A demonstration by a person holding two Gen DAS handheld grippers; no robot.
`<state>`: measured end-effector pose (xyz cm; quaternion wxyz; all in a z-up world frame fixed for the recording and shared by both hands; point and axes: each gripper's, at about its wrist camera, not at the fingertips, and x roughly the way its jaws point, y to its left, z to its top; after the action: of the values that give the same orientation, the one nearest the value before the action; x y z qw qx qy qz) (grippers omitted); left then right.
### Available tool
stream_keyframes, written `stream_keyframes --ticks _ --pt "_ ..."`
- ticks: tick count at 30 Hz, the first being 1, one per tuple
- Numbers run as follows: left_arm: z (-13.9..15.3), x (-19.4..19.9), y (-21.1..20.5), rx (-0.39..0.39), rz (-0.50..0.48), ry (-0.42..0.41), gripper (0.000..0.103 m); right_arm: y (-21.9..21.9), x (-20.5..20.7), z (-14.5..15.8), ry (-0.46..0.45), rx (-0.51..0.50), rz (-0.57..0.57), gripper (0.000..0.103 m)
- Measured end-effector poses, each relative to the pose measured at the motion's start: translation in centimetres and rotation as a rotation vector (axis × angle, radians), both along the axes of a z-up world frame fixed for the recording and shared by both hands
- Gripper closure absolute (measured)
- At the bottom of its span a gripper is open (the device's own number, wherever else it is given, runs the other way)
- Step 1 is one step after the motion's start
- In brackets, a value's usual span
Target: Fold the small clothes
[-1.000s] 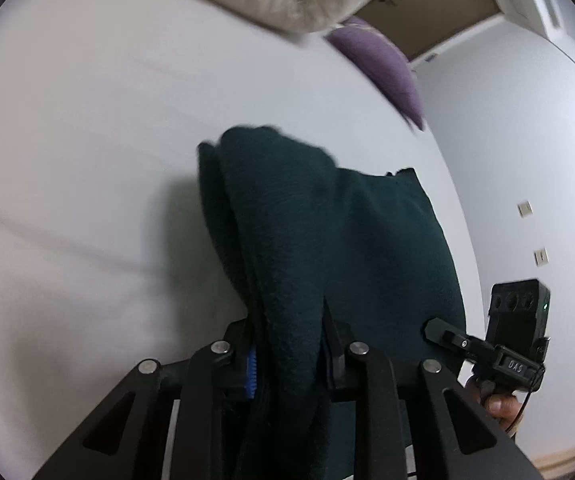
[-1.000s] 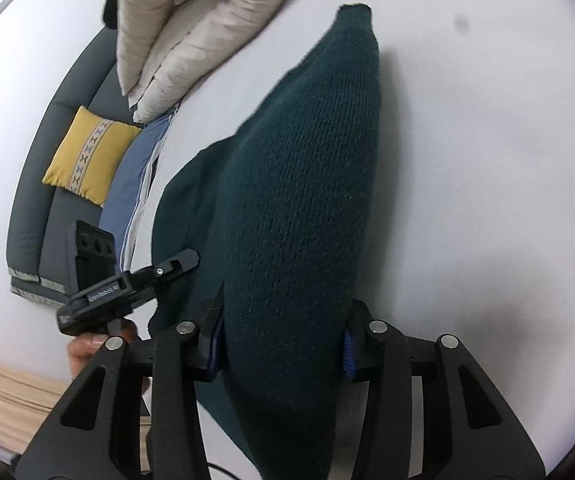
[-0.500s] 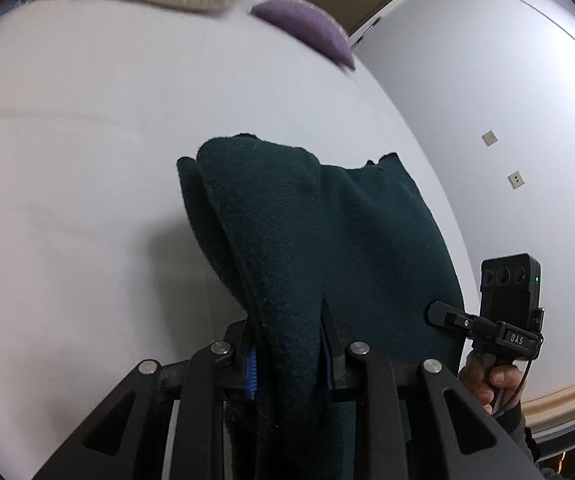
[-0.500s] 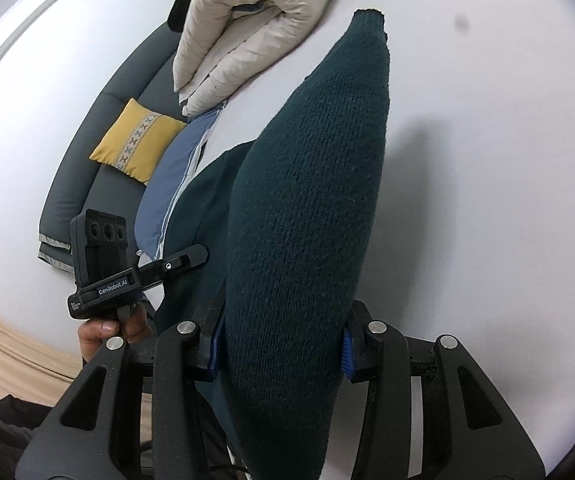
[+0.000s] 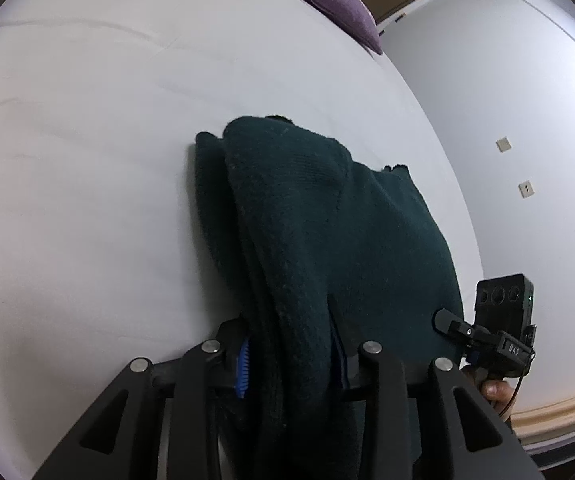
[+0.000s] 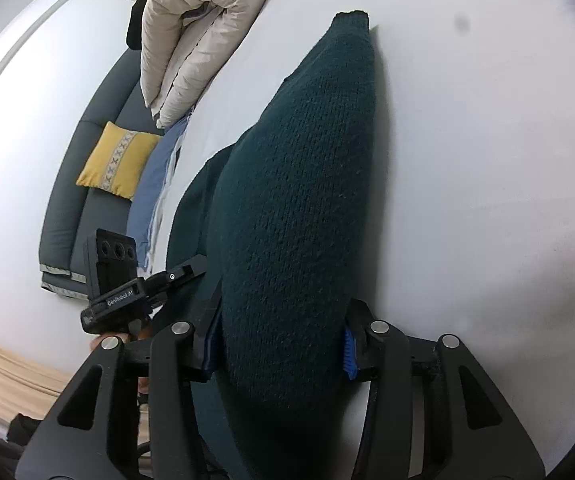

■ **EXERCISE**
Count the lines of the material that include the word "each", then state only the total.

■ **THE COMPLETED TASK**
2